For example, one way to make an indirect suggestion is to “wonder” about something. Wonder is a strange and powerful word. It tends to predict the future in a positive way and seems to direct energy and an open mind to the effort. It opens the door to possibilities. “I wonder what would happen if we didn’t go to market by the 30th” is entirely different from “You need to get this product to market by the 30th.” Other alternative ways to communicate might include “I wonder what it would take to develop a new product to do this,” “I wonder how we could get to know someone inside the Acme Company,” and “I wonder how you establish contact in a country like Vietnam?” These are not injunctions or even requests, but they plant an idea in a gentle, positive way. To plant an idea is to use indirect suggestion. When executives plant ideas, people who report to them listen and react.

You can make indirect suggestions by saying things to someone else. Imagine that you want to suggest to your client that he enhance his appearance in the business setting. Instead of saying it directly to your client (“You dress poorly and should dress differently”) and creating resistance or resentment, you could (carefully) say it to someone else while your client is present. “If my client weren’t listening, I would tell you that he would be a lot better off if he wore a white shirt to marketing meetings. I think people would take him much more seriously.” Although this is certainly a “tricky” way to communicate, when done skillfully it can become a powerful way to say things that could not be spoken directly.

Similarly, you can make your messages more powerful by preempting them; that is, prefacing them with information that makes them paradoxically seem more important. For example, You know, I’m really not supposed to tell you this, but … is a way to make your message very powerful by indirect suggestion. Another way to preempt is to begin your message with “I know that this is going to sound kind of stupid, but …” Yet another way to say something by not saying it is to start out with “If you tell anyone I said this, I’ll deny it, but …”

You can also create a straw man of the possible resistance by beginning your suggestion with “I don’t know, the thing that you want would require an awful lot of work …” The possibility of extra work is the straw man, easily knocked over by your client who responds, “I don’t mind work! I like hard work.” You can substitute many other desirables for the word work in the equation, such as effort, time, attention, listening skills, or money.

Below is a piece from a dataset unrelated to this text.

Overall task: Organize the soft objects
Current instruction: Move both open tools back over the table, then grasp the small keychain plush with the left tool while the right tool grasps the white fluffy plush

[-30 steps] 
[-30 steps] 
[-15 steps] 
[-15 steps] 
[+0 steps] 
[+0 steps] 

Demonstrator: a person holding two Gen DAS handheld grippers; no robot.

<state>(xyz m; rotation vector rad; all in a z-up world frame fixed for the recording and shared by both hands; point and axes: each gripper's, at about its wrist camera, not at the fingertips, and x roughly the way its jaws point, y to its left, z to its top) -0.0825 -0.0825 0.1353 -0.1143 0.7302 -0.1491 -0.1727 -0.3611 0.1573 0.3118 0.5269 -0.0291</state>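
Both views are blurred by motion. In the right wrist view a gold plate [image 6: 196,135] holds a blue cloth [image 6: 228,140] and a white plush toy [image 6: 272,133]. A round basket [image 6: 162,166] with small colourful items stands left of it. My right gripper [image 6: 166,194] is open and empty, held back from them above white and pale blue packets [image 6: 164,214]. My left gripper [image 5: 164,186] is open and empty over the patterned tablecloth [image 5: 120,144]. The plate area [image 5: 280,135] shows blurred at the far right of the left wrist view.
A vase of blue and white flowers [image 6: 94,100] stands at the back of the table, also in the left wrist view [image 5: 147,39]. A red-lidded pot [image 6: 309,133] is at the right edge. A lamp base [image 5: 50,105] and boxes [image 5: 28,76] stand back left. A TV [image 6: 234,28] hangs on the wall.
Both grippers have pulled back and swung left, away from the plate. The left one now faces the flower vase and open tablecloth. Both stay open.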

You can use comparisons to your advantage. For example, you can say, “A lot of people don’t seem to understand this next part …” (you’ve suggested that it is difficult or complex, and further that an average person cannot understand it). This challenges many people to focus their attention and to work hard to get your message. You can also use the indirect effect of comparisons in the following way. Choose a kind of client who is attractive to your current client. Then you can say, “You know, I once worked with a client who was a (insert Rhodes Scholar here), and she picked up on this concept right away. You wouldn’t believe how hard she worked at improving.” Conversely, you can choose a kind of client who might be unattractive to your client and say, “I once worked with a _______ (prostitute, drug addict, drug dealer, and so forth) when I was working as a psychologist, and he never seemed to be able to get the hang of this.” Your present client, not wanting to be grouped with this unattractive kind of person, then works hard to be different. You have set up an indirect suggestion to work hard at something without actually having asked for it.

Specific Language

Certain words have the power of implication built into them and should be used carefully or should be avoided. For example, the word try has failure built into it. Failure is implied in the word itself. When you “try” to do something, you are not saying that you will get it done. Rather, you are saying that you will make efforts and attempts that will likely fall short. Can’t is another such word, as it implies that something is impossible. Often a more accurate word is won’t. Won’t carries entirely different connotations, and the connotations are powerful and instructive. Yet is a very useful and powerful word, as it can be applied to action that is desired in the future: “You haven’t learned how to do this yet” is a way of planting the suggestion that you will learn how to do it in the future. Right now is a similar phrase, and it can be used in much the same way: “You aren’t putting in the time right now.” As is another such word, and it implies that you can do something: “Notice how things change as you learn how to listen to your team members.” The word need is strange and powerful, in that it implies necessity, even when people do not think they are using it that way: “I need more time and resources” implies that you could not exist without them and that it would be disastrous if you did not get them. It is entirely different to say, “If I can get enough time and resources we could finish the project in 90 days. Without them it would take much longer and would result in significant market losses.”

The power of these specific words is in their shared implication. They say one thing (in common usage), but they imply something else. Sometimes the implication is clear and shared, and sometimes it is not. But it is always helpful to observe the use of such words, to calibrate one’s own usage, and to align one’s implications with one’s goals. Listen to clients and help them master these kinds of words and use them powerfully yourself. Pay attention to implication.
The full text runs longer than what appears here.